## Exercise objective
A picture-free, exact reproduction of the listing that follows is required.

┌──

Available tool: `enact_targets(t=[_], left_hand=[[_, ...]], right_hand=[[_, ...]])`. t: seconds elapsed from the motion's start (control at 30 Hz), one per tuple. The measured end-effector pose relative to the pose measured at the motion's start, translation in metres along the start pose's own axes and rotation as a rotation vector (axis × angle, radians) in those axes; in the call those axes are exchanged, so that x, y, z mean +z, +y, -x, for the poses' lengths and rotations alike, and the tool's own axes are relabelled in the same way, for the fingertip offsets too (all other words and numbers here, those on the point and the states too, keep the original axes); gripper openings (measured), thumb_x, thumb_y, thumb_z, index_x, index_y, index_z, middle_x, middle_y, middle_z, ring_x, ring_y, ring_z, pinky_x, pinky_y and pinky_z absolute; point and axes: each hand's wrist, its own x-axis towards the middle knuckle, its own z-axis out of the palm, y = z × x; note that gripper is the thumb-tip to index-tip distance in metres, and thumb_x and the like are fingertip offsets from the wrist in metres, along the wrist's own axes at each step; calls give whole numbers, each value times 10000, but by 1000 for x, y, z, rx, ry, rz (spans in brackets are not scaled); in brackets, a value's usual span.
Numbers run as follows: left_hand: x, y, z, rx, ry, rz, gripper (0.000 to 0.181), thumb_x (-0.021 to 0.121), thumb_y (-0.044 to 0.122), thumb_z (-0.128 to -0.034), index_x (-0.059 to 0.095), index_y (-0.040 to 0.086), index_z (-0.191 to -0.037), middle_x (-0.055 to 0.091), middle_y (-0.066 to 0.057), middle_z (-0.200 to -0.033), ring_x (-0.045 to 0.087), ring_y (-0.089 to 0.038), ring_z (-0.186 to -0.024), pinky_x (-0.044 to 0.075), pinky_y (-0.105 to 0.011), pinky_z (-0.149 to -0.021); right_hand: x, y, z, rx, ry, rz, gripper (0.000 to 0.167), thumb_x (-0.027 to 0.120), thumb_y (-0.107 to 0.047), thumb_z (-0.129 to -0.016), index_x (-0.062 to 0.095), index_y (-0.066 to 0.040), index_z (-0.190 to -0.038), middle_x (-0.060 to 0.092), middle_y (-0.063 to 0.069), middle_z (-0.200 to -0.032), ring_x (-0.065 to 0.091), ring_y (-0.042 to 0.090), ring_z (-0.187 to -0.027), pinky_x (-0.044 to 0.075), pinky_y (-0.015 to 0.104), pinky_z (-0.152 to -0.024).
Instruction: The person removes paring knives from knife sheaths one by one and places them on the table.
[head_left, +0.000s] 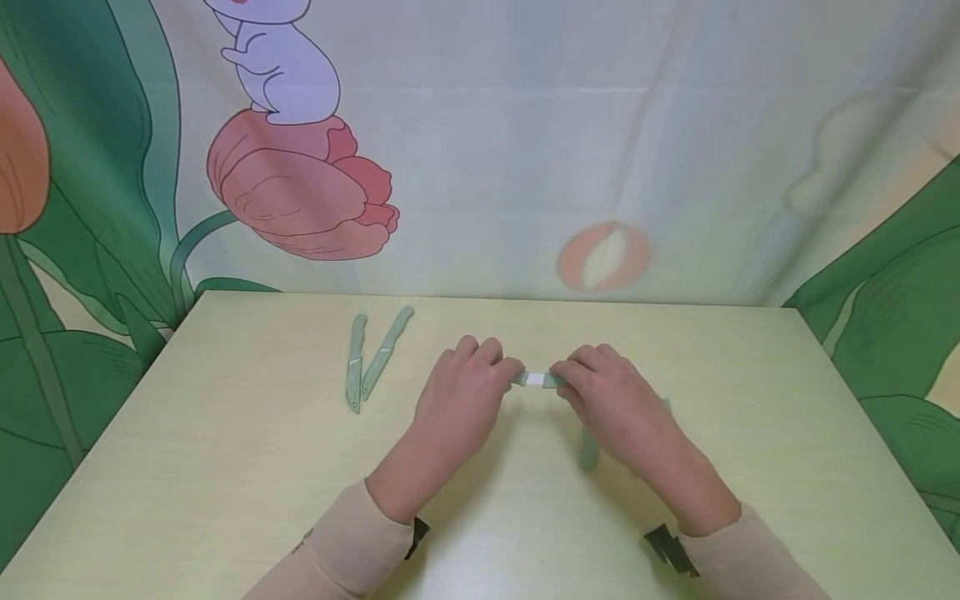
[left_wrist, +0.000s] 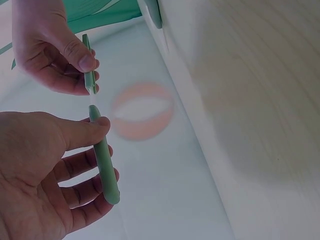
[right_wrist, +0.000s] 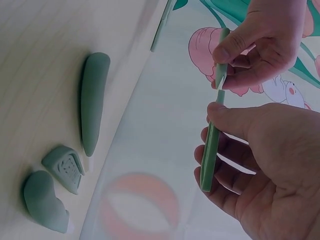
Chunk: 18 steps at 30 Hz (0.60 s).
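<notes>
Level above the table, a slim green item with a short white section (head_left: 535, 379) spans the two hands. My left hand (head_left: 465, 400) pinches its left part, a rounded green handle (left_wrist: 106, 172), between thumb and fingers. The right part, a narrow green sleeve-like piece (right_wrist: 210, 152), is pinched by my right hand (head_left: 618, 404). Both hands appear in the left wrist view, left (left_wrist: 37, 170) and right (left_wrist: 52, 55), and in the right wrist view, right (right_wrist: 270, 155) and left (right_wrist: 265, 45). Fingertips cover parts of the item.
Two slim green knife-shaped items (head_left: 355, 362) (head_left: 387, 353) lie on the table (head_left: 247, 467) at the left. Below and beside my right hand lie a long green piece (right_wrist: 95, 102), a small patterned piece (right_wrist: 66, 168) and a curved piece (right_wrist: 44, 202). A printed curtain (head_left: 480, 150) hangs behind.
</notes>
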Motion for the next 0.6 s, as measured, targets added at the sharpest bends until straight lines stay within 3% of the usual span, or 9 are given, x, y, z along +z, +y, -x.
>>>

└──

## Answer
Available tool: `enact_targets(t=[_], left_hand=[[_, ...]], right_hand=[[_, ...]])`. t: seconds elapsed from the motion's start (control at 30 Hz), one per tuple. The measured end-effector pose relative to the pose measured at the motion's start, translation in metres along the start pose's own axes and rotation as a rotation vector (axis × angle, radians) in those axes; in the call those axes are exchanged, so that x, y, z mean +z, +y, -x, for the poses' lengths and rotations alike, and the tool's own axes are relabelled in the same way, for the fingertip offsets too (all other words and numbers here, those on the point and the states too, keep the original axes); gripper openings (measured), thumb_x, thumb_y, thumb_z, index_x, index_y, index_z, middle_x, middle_y, middle_z, ring_x, ring_y, ring_z, pinky_x, pinky_y and pinky_z absolute; point and axes: each hand's wrist, its own x-axis towards the middle knuckle, its own z-axis out of the palm, y = z × x; note that gripper is the thumb-tip to index-tip distance in metres, and thumb_x and the like are fingertip offsets from the wrist in metres, along the wrist's own axes at each step; calls give whole numbers, each value times 10000, but by 1000 for x, y, z, rx, ry, rz (spans in brackets are not scaled); in brackets, a value's usual span.
Numbers run as follows: left_hand: x, y, z, rx, ry, rz, gripper (0.000 to 0.181), thumb_x (-0.021 to 0.121), thumb_y (-0.044 to 0.122), thumb_z (-0.128 to -0.034), index_x (-0.059 to 0.095), index_y (-0.040 to 0.086), index_z (-0.191 to -0.037), middle_x (-0.055 to 0.091), middle_y (-0.066 to 0.057), middle_z (-0.200 to -0.033), ring_x (-0.045 to 0.087), ring_y (-0.089 to 0.038), ring_z (-0.186 to -0.024), pinky_x (-0.044 to 0.075), pinky_y (-0.105 to 0.011), pinky_z (-0.149 to -0.021); right_hand: x, y, z, rx, ry, rz, gripper (0.000 to 0.167), thumb_x (-0.027 to 0.120), thumb_y (-0.107 to 0.047), thumb_z (-0.129 to -0.016), index_x (-0.062 to 0.095), index_y (-0.066 to 0.040), index_z (-0.190 to -0.038), middle_x (-0.060 to 0.092), middle_y (-0.063 to 0.069), middle_z (-0.200 to -0.032), ring_x (-0.065 to 0.091), ring_y (-0.042 to 0.090), ring_z (-0.187 to -0.027), pinky_x (-0.044 to 0.075), pinky_y (-0.015 to 0.104), pinky_z (-0.152 to -0.024).
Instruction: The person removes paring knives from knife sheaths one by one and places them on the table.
[head_left, +0.000s] 
[left_wrist, +0.000s] 
[right_wrist, +0.000s] 
Chunk: 18 steps at 30 Hz (0.60 s).
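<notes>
Level above the table, a slim green item with a short white section (head_left: 535, 379) spans the two hands. My left hand (head_left: 465, 400) pinches its left part, a rounded green handle (left_wrist: 106, 172), between thumb and fingers. The right part, a narrow green sleeve-like piece (right_wrist: 210, 152), is pinched by my right hand (head_left: 618, 404). Both hands appear in the left wrist view, left (left_wrist: 37, 170) and right (left_wrist: 52, 55), and in the right wrist view, right (right_wrist: 270, 155) and left (right_wrist: 265, 45). Fingertips cover parts of the item.
Two slim green knife-shaped items (head_left: 355, 362) (head_left: 387, 353) lie on the table (head_left: 247, 467) at the left. Below and beside my right hand lie a long green piece (right_wrist: 95, 102), a small patterned piece (right_wrist: 66, 168) and a curved piece (right_wrist: 44, 202). A printed curtain (head_left: 480, 150) hangs behind.
</notes>
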Motion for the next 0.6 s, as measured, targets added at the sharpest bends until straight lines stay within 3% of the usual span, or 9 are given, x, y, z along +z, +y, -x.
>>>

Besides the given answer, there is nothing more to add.